How To Repot Indoor House Plants

If you've ever had house plants, you know how annoying it can be when they get pot-bound. You try to move them into a new pot, but they just sit there with roots sticking out. Or maybe they just don't look good in your new space and need repotting. Either way, repotting is one of the most important things you can do for your plants! But before we get into the details (and more tips), let's talk about how to clean up after yourself so that this process goes smoothly:

Cleaning up the pot

To clean up the pot, remove the old soil and dead roots. Then rinse it thoroughly with water until no more dirt comes out of your plant's roots.

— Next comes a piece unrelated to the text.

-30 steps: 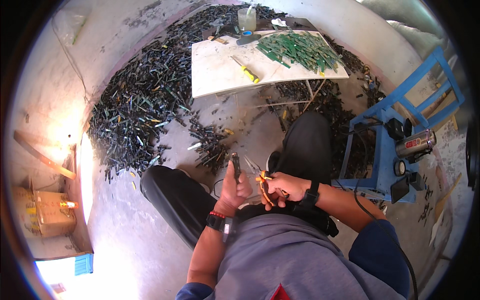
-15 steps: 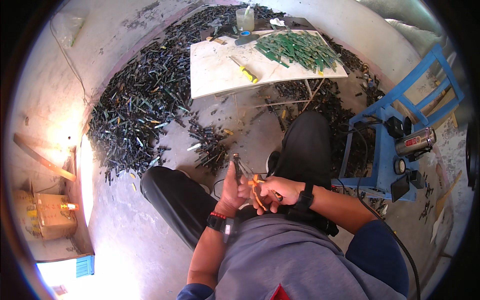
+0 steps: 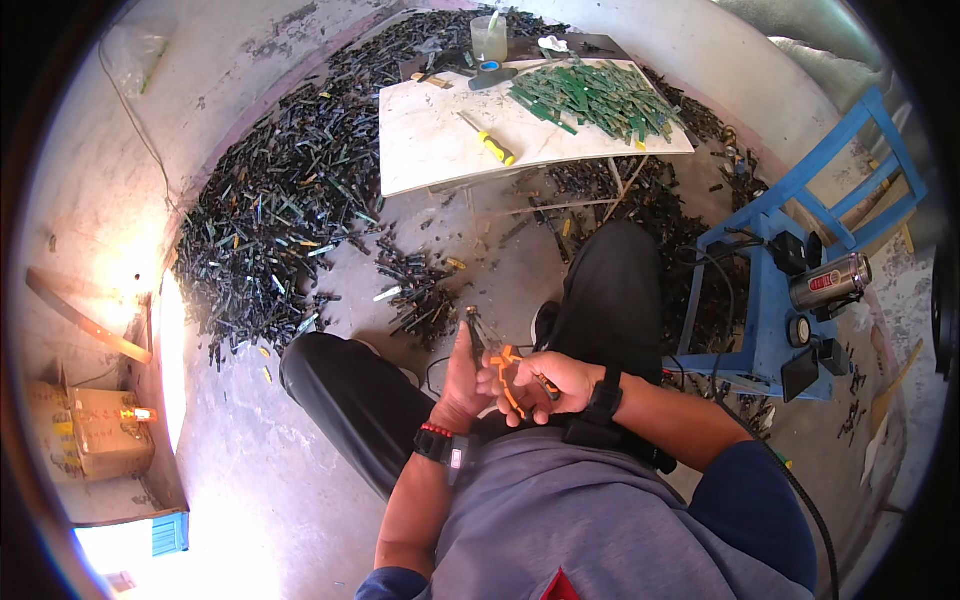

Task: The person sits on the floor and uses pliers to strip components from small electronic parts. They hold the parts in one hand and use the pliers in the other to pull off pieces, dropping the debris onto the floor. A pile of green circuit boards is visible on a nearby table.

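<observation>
Orange-handled pliers [image 3: 507,356] are lying in the right hand [image 3: 560,380], which is wrapping round them; just left, the left hand [image 3: 460,385] is clasping a dark piece [image 3: 473,318]. Whether the jaws are touching it, one cannot tell. Farther off, green strips [image 3: 598,100] are covering part of a white tabletop [image 3: 425,140].

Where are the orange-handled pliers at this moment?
In the head view, the pliers are in the right hand, below the picture's centre, beside the left hand.
</observation>
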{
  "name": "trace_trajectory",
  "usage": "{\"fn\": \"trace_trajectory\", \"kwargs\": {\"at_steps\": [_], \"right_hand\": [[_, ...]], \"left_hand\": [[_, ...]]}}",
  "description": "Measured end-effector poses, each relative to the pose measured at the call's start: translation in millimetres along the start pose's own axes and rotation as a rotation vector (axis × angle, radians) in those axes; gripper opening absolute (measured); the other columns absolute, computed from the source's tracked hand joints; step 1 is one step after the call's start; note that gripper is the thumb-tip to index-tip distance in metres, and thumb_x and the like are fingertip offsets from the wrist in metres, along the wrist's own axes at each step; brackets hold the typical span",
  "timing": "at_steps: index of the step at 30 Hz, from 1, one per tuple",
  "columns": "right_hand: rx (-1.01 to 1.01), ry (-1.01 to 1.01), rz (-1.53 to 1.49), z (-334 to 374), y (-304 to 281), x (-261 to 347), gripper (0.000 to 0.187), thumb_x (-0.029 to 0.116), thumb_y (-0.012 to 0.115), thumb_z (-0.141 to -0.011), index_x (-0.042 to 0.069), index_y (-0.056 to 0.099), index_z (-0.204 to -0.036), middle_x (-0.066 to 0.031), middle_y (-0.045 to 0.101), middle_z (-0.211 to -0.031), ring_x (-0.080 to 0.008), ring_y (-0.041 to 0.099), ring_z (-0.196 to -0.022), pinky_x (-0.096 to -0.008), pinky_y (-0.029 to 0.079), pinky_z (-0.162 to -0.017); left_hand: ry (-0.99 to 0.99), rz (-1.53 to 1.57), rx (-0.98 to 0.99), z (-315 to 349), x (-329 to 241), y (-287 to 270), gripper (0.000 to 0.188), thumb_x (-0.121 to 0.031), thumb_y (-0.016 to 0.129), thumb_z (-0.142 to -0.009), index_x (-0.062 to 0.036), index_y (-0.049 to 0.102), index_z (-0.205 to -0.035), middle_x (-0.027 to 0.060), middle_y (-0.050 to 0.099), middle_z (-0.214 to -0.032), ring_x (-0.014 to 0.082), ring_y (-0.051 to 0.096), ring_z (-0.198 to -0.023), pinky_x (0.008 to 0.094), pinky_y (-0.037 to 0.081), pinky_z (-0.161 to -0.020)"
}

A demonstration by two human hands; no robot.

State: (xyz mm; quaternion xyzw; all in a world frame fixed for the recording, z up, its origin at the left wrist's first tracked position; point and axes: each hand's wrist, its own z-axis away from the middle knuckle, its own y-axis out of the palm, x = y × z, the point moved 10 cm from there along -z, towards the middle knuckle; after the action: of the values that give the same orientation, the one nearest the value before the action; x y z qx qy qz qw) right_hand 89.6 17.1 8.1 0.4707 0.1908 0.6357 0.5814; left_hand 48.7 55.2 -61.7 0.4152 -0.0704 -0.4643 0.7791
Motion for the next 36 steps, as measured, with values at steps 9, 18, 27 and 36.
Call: {"fn": "trace_trajectory", "kwargs": {"at_steps": [9,18,27,36], "right_hand": [[-0.02,0.001,0.026,-1,-18,-5,0.028,0.018,0.043,-0.081,0.005,0.049,-0.105,-0.0117,0.058,-0.088,-0.0205,0.058,-0.068,-0.0217,0.035,-0.038],[-0.159,0.011,0.248,10,-32,7,0.02,0.016,0.044,-0.077,0.003,0.052,-0.09,-0.0122,0.059,-0.078,-0.0195,0.059,-0.06,-0.0221,0.034,-0.037],[-0.108,0.019,0.209,13,-24,7,0.024,0.016,0.044,-0.081,0.002,0.053,-0.098,-0.0126,0.061,-0.082,-0.0219,0.063,-0.07,-0.0238,0.042,-0.042],[-0.032,-0.035,0.233,9,-24,9,0.025,0.022,0.045,-0.083,0.003,0.053,-0.097,-0.0102,0.062,-0.081,-0.0219,0.062,-0.07,-0.0259,0.042,-0.049]], "left_hand": [[0.005,-0.043,0.008,1,1,2,0.063,-0.069,0.029,-0.087,-0.0121,0.04,-0.061,-0.0058,0.023,-0.045,0.0081,0.018,-0.034,0.0227,0.014,-0.033],[0.065,-0.038,0.099,1,-2,11,0.063,-0.062,0.026,-0.091,-0.0137,0.033,-0.052,-0.0054,0.019,-0.042,0.01,0.018,-0.032,0.024,0.013,-0.033],[0.03,-0.064,0.069,0,2,5,0.061,-0.064,0.029,-0.09,-0.0135,0.036,-0.056,-0.0056,0.022,-0.045,0.009,0.019,-0.034,0.0232,0.013,-0.034],[0.038,-0.106,0.052,0,1,5,0.061,-0.065,0.029,-0.089,-0.0142,0.036,-0.056,-0.0064,0.021,-0.045,0.0083,0.018,-0.034,0.0227,0.013,-0.034]]}}
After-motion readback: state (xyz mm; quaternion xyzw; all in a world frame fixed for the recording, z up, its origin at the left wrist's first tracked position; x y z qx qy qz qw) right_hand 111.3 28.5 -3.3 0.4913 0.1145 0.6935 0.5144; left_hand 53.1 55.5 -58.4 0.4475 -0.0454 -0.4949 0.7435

Next, dry it for several hours on a towel or paper towel before returning any excess moisture to the roots and top of your potting soil mixture using a spray bottle filled with distilled water (not tap).

Water and nutrients

You may have heard that houseplants need to be watered every day and that they’re not the same as outdoor plants. But this is simply not the case! Houseplants are just like any other living thing: they need water, too.



Here are some guidelines on how much water your houseplants should get:

  • 1 inch of water per week (1/4 inch per day) if you live in a warm climate, or
  • 2 inches of water per week (1/2 inch per day) if you live in an arid region like Arizona or Nevada

Repotting into new containers

If you're repotting your houseplants into new containers, here are some things to keep in mind:



  • Use a potting mix that drains well. A good potting mix will drain well and allow excess water to evaporate without letting rot occur.
  • Don't use pots that are too large or small for the plant; they might not hold enough soil for the plant's roots and could cause it to die due to lack of nutrients. For example, if you're repotting an African violet into a terracotta pot (which is much smaller than what it was originally), make sure you don't overfill with soil or leave any gaps between each leaf so that no air can get through and dry out your precious little flower!

House plants can be kept alive in small spaces.

Houseplants can be kept alive in small spaces. In fact, they're one of the best ways to clean the air and make your home feel more welcoming. They're also easy to care for, so long as you have a place for them and plenty of light to keep them happy.

If you've got an apartment or house where space is at a premium (or if you just want to avoid buying new plants), consider repotting your indoor houseplants instead of moving them into bigger pots or boxes.

House plants are great for adding color, fragrance and atmosphere to any room. But if you've got a large collection of houseplants and want them all to live longer, it can be tricky--especially if they're in small pots. Luckily, there are ways to keep your plants happy and healthy while still allowing them the space they need to grow.